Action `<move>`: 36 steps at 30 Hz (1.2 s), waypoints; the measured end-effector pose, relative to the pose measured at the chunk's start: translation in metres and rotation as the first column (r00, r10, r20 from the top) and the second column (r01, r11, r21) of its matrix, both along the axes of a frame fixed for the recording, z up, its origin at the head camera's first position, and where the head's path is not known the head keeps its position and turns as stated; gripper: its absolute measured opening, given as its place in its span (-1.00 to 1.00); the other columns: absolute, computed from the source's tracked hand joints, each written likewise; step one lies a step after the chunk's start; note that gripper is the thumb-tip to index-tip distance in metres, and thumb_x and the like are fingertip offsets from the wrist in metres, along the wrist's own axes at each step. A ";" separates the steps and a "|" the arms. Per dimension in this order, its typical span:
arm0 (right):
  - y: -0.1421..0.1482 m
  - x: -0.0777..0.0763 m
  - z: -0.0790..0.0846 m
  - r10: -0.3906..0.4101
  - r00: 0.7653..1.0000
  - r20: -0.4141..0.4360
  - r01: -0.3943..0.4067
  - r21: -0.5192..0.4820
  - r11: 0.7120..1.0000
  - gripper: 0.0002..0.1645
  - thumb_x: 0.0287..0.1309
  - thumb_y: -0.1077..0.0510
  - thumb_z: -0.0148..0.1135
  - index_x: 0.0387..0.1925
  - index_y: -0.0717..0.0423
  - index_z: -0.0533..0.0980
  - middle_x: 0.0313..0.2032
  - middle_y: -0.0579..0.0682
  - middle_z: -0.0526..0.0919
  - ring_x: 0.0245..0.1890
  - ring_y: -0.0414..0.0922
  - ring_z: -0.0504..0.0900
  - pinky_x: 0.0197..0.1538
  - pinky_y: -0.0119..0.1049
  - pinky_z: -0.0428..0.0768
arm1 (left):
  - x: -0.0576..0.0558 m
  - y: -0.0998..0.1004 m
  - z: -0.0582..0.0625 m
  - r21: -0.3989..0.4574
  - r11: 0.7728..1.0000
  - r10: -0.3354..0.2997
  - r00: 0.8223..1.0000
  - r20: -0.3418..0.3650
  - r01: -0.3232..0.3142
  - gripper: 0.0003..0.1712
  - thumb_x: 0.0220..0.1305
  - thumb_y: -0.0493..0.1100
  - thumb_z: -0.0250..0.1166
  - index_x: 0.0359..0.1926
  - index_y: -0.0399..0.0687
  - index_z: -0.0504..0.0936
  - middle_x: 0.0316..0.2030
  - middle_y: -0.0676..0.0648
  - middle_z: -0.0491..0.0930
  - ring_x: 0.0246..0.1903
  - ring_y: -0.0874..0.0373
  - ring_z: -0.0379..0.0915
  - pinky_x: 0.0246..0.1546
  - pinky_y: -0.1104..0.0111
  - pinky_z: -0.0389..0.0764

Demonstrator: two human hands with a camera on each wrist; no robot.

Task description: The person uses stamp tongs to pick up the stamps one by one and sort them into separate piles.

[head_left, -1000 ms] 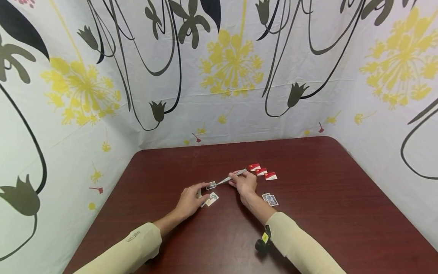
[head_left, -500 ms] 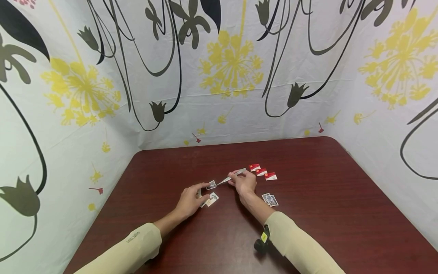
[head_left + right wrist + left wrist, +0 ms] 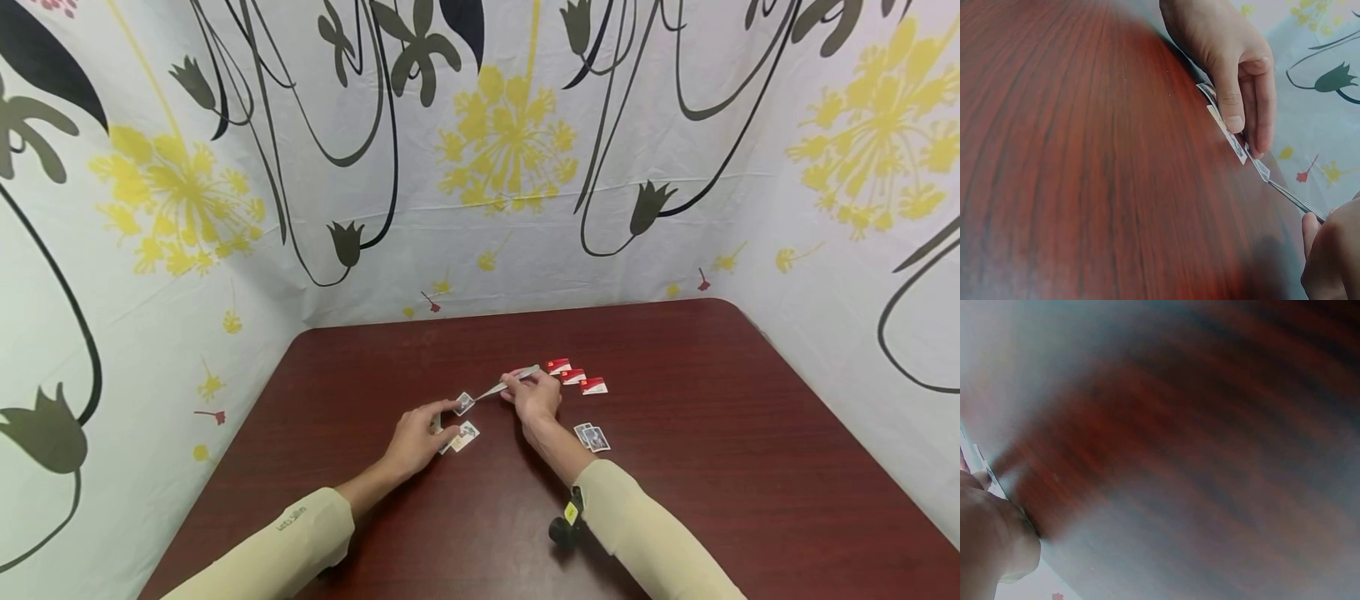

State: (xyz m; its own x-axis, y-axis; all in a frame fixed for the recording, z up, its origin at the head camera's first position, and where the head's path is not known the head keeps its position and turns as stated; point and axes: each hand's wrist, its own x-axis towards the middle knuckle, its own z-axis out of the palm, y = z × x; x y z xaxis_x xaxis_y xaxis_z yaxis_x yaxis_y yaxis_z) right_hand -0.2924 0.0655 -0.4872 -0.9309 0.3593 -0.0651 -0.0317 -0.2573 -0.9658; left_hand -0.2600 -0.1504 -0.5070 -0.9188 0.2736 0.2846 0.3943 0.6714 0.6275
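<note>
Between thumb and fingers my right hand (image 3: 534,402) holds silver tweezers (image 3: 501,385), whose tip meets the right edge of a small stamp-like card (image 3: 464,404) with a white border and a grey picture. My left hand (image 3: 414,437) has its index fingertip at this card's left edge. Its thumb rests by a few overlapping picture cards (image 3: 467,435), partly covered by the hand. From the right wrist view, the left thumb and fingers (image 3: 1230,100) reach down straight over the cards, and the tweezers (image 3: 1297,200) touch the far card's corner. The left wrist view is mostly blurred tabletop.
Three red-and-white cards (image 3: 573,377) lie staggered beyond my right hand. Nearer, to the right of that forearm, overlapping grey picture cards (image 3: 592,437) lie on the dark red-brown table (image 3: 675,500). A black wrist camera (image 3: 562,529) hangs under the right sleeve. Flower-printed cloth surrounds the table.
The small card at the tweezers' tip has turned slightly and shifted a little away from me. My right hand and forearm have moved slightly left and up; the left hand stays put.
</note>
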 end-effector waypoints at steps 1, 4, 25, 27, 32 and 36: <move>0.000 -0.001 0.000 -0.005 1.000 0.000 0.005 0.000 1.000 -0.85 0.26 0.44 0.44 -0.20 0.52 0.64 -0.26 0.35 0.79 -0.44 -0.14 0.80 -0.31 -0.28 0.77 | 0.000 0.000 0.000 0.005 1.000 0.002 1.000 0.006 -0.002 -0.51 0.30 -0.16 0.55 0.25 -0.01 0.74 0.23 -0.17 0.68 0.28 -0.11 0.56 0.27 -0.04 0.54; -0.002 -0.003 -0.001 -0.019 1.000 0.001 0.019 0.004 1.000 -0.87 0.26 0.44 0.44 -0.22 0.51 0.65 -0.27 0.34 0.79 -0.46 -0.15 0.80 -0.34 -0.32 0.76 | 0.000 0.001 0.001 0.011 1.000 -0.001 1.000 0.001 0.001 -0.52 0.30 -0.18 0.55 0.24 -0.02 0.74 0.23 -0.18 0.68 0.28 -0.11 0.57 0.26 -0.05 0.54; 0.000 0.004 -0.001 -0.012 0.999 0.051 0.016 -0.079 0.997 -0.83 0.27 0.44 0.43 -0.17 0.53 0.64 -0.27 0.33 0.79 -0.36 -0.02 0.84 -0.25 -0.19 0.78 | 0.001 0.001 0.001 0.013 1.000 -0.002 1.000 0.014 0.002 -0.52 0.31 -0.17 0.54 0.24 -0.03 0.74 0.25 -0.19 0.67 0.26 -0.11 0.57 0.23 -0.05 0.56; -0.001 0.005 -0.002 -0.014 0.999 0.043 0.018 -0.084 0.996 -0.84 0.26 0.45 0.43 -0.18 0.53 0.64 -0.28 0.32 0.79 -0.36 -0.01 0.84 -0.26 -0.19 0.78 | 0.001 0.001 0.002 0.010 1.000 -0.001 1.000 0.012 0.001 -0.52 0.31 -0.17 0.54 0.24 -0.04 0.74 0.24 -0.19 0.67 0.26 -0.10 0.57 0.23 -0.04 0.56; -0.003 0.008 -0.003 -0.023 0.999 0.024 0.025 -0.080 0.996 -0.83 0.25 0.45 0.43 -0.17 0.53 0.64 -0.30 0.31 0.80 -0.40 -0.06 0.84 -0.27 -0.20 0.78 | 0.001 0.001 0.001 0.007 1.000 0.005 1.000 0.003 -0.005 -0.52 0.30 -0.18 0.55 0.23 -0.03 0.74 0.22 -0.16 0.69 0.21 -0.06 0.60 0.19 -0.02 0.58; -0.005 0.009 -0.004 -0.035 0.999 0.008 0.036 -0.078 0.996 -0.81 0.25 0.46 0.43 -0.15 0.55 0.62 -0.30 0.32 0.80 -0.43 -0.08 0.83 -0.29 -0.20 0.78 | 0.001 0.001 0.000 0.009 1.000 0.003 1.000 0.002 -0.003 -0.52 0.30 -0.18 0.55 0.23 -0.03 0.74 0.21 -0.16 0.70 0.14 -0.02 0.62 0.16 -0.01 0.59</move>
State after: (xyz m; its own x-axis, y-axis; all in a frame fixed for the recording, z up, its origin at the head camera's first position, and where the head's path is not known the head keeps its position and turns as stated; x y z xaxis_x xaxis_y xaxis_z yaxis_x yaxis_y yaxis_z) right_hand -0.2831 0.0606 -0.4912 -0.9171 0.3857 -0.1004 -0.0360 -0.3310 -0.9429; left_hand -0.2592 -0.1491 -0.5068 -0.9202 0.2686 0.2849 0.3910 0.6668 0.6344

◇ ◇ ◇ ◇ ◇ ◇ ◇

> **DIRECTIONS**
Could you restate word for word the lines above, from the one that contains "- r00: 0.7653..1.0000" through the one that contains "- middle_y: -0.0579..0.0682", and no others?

> **WRITTEN RESPONSE**
  - r00: 0.7653..1.0000
  - r20: -0.4141..0.4360
  - r01: -0.3943..0.4067
  - r21: -0.5192..0.4820
  - r11: 0.7120..1.0000
  - gripper: 0.0002..0.1645
  - thumb_x: 0.0287..0.1309
  - thumb_y: -0.1077..0.0510
  - thumb_z: -0.0148..0.1135
  - index_x: 0.0387..0.1925
  - index_y: -0.0717..0.0423
  - index_z: -0.0533..0.0980
  - middle_x: 0.0313..0.2032
  - middle_y: -0.0579..0.0682

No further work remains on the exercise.